__Activity__
Down to the final line, write out the material beneath exactly, without pictures.
┄┄┄┄┄┄
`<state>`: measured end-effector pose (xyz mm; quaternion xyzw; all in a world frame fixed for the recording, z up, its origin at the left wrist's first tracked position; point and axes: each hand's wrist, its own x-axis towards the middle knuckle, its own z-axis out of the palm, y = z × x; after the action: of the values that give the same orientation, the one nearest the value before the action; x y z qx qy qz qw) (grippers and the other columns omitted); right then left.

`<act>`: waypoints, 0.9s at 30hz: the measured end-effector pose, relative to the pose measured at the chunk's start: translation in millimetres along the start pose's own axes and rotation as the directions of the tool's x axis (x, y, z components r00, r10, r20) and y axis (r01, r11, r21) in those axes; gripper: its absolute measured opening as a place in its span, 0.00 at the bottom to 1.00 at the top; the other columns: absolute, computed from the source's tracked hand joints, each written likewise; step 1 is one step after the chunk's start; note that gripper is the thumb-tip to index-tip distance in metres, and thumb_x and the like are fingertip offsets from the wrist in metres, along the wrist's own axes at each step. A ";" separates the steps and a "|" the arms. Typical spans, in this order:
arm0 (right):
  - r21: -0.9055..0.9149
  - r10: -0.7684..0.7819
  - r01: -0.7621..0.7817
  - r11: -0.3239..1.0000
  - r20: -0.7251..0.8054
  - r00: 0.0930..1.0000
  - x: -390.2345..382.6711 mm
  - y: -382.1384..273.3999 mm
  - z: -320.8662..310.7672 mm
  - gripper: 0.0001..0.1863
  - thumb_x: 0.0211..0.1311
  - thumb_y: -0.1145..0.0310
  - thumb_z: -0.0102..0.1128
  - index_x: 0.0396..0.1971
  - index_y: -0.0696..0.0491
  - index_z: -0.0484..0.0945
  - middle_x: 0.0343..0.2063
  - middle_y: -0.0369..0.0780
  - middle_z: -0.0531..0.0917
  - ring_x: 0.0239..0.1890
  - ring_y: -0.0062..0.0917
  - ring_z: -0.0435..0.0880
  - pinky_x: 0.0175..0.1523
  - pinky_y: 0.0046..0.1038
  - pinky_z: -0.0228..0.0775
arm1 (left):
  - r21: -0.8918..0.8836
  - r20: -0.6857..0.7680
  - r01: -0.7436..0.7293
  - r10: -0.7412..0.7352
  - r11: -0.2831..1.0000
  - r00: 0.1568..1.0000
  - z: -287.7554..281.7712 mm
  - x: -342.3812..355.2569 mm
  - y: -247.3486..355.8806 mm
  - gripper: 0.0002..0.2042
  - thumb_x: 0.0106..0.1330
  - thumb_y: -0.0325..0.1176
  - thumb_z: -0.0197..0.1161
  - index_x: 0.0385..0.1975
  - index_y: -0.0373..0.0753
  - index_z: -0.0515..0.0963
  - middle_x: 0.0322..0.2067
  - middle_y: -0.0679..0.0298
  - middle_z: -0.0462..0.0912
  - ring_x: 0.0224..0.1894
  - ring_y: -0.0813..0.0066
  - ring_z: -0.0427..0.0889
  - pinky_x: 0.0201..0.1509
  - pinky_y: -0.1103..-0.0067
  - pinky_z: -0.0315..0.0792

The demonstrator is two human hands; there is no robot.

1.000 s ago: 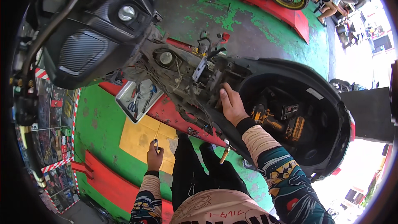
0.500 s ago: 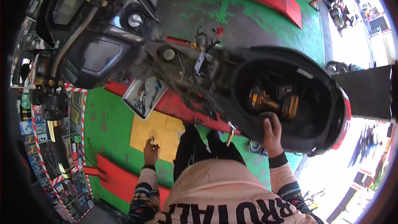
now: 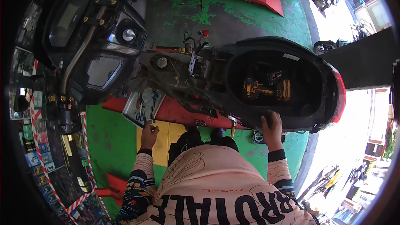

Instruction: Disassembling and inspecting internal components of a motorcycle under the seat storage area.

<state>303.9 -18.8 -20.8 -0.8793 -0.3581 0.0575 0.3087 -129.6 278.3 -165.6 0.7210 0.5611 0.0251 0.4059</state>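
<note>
My left hand (image 3: 149, 136) is closed around a small metallic piece (image 3: 152, 123), too small to name, beside the near edge of a metal tray (image 3: 134, 118) of tools. Scissors and a blue-handled tool lie in that tray. On the near rim of the scooter's black under-seat compartment (image 3: 250, 118) rests my right hand (image 3: 273, 130), its thumb and fingers apart. Inside the compartment lie a yellow-and-black cordless drill (image 3: 256, 88) and a yellow-and-black battery pack (image 3: 284, 89). The scooter's seat is off, and its frame and wiring (image 3: 192, 63) lie bare in the middle.
Handlebars (image 3: 85, 43) and dark front panels fill the left. A red lift platform (image 3: 175, 112) runs under the scooter. Below it are a yellow mat (image 3: 162, 135) and green floor. A glass display case (image 3: 75, 183) stands far left; another motorcycle and a person's legs are farther off.
My left hand has moved up from over the yellow mat to the tray's edge. My right hand stays at the compartment rim. The view has shifted, and my body is closer to the scooter.
</note>
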 end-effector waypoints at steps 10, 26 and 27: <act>-0.091 0.089 -0.098 0.991 -0.099 0.991 -20.3 4.9 16.4 0.13 0.57 0.69 0.64 0.42 0.56 0.78 0.44 0.46 0.81 0.53 0.44 0.76 0.61 0.43 0.65 | -0.023 0.071 0.066 -0.064 0.998 0.995 -19.9 14.6 -51.5 0.26 0.64 0.33 0.67 0.60 0.28 0.71 0.32 0.55 0.87 0.34 0.65 0.87 0.38 0.68 0.77; 0.133 -0.103 0.114 0.985 -0.083 0.991 -12.7 -52.3 59.6 0.15 0.54 0.72 0.67 0.43 0.54 0.81 0.46 0.44 0.81 0.58 0.43 0.76 0.65 0.42 0.65 | -0.351 0.064 -0.168 0.202 0.921 0.977 -46.2 36.6 79.4 0.11 0.78 0.37 0.50 0.45 0.36 0.75 0.27 0.65 0.81 0.19 0.82 0.70 0.23 0.78 0.64; 0.132 -0.125 0.135 0.982 -0.079 0.989 -10.8 -59.8 63.4 0.14 0.55 0.71 0.67 0.43 0.54 0.81 0.44 0.44 0.82 0.56 0.42 0.77 0.64 0.42 0.66 | -0.476 0.089 -0.120 0.183 0.871 0.979 -44.6 42.2 87.8 0.12 0.79 0.38 0.49 0.48 0.36 0.75 0.28 0.65 0.82 0.20 0.83 0.71 0.24 0.79 0.64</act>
<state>239.9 38.9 -38.0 -0.8322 -0.3989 0.0307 0.3839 -66.7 334.6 -99.6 0.6437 0.4520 0.1438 0.6006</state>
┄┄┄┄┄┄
__Task result__
`<state>`: measured end-effector pose (xyz mm; quaternion xyzw; all in a world frame fixed for the recording, z up, its origin at the left wrist's first tracked position; point and axes: each hand's wrist, its own x-axis towards the middle knuckle, its own z-axis out of the palm, y = z × x; after the action: of the values that give the same orientation, the one nearest the value before the action; x y z qx qy qz qw) (grippers and the other columns omitted); right then left.

`<act>`: waypoints, 0.9s at 30hz: the measured end-effector pose, relative to the pose measured at the chunk's start: translation in millimetres along the start pose's own axes and rotation as the directions of the tool's x axis (x, y, z components r00, r10, r20) and y axis (r01, r11, r21) in those axes; gripper: its absolute measured opening as a place in its span, 0.00 at the bottom to 1.00 at the top; the other columns: absolute, computed from the source's tracked hand joints, each written likewise; step 1 is one step after the chunk's start; note that gripper is the thumb-tip to index-tip distance in metres, and thumb_x and the like are fingertip offsets from the wrist in metres, along the wrist's own axes at each step. A ";" separates the steps and a "|" the arms. Typical spans, in this order:
arm0 (right):
  - r21: -0.9055..0.9149
  - r10: -0.7684..0.7819
  - r01: -0.7621..0.7817
  - r11: -0.3239..1.0000
  - r20: -0.7251..0.8054
  - r00: 0.0930..1.0000
  - x: -390.2345..382.6711 mm
  - y: -382.1384..273.3999 mm
  - z: -320.8662..310.7672 mm
  - gripper: 0.0001..0.1863
  - thumb_x: 0.0211..0.1311
  - thumb_y: -0.1145..0.0310
  - thumb_z: -0.0102..0.1128
  - index_x: 0.0396..0.1971
  - index_y: -0.0696..0.0491
  - index_z: -0.0484..0.0945
  - middle_x: 0.0343..0.2063
  - middle_y: -0.0369..0.0780
  - middle_z: -0.0531..0.0917
  - ring_x: 0.0239..0.1890
  - ring_y: -0.0062..0.0917
  - ring_z: -0.0435..0.0880
  - pinky_x: 0.0175..0.1523
  - pinky_y: 0.0046..0.1038
  - pinky_z: -0.0228..0.0775
arm1 (left):
  - r21: -0.8918..0.8836
  - r20: -0.6857..0.7680
  - r01: -0.7436..0.7293
  - r10: -0.7412..0.7352
  - r11: -0.2831..1.0000
  - r00: 0.1568..1.0000
  - z: -287.7554..281.7712 mm
  - x: -342.3812..355.2569 mm
  - y: -247.3486..355.8806 mm
  - gripper: 0.0002..0.2042
  - thumb_x: 0.0106..0.1330
  - thumb_y: -0.0325..0.1176
  - thumb_z: -0.0197..0.1161
  - index_x: 0.0385..0.1975
  - index_y: -0.0373..0.0753
  - index_z: -0.0515..0.0963
  - middle_x: 0.0322..0.2067
  - middle_y: -0.0679..0.0298
  - middle_z: -0.0462..0.0912
  - ring_x: 0.0224..0.1894
  - ring_y: -0.0813..0.0066
  - ring_z: -0.0427..0.0889
  - pinky_x: 0.0201..0.1509
  - pinky_y: -0.1103..-0.0067
  - pinky_z: -0.0315..0.0792

The demonstrator is two human hands; there is no robot.

1.000 s ago: 
0.500 s ago: 
now: 

Instruction: Disassembling and inspecting internal components of a motorcycle under the seat storage area.

<state>303.9 -18.8 -20.8 -0.8793 -0.3581 0.0575 0.3087 -129.6 278.3 -165.6 0.7210 0.5611 0.0251 0.4059</state>
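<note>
My left hand (image 3: 149, 136) is closed around a small metallic piece (image 3: 152, 123), too small to name, beside the near edge of a metal tray (image 3: 134, 118) of tools. Scissors and a blue-handled tool lie in that tray. On the near rim of the scooter's black under-seat compartment (image 3: 250, 118) rests my right hand (image 3: 273, 130), its thumb and fingers apart. Inside the compartment lie a yellow-and-black cordless drill (image 3: 256, 88) and a yellow-and-black battery pack (image 3: 284, 89). The scooter's seat is off, and its frame and wiring (image 3: 192, 63) lie bare in the middle.
Handlebars (image 3: 85, 43) and dark front panels fill the left. A red lift platform (image 3: 175, 112) runs under the scooter. Below it are a yellow mat (image 3: 162, 135) and green floor. A glass display case (image 3: 75, 183) stands far left; another motorcycle and a person's legs are farther off.
My left hand has moved up from over the yellow mat to the tray's edge. My right hand stays at the compartment rim. The view has shifted, and my body is closer to the scooter.
</note>
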 end-effector waypoints at steps 10, 26 and 27: <act>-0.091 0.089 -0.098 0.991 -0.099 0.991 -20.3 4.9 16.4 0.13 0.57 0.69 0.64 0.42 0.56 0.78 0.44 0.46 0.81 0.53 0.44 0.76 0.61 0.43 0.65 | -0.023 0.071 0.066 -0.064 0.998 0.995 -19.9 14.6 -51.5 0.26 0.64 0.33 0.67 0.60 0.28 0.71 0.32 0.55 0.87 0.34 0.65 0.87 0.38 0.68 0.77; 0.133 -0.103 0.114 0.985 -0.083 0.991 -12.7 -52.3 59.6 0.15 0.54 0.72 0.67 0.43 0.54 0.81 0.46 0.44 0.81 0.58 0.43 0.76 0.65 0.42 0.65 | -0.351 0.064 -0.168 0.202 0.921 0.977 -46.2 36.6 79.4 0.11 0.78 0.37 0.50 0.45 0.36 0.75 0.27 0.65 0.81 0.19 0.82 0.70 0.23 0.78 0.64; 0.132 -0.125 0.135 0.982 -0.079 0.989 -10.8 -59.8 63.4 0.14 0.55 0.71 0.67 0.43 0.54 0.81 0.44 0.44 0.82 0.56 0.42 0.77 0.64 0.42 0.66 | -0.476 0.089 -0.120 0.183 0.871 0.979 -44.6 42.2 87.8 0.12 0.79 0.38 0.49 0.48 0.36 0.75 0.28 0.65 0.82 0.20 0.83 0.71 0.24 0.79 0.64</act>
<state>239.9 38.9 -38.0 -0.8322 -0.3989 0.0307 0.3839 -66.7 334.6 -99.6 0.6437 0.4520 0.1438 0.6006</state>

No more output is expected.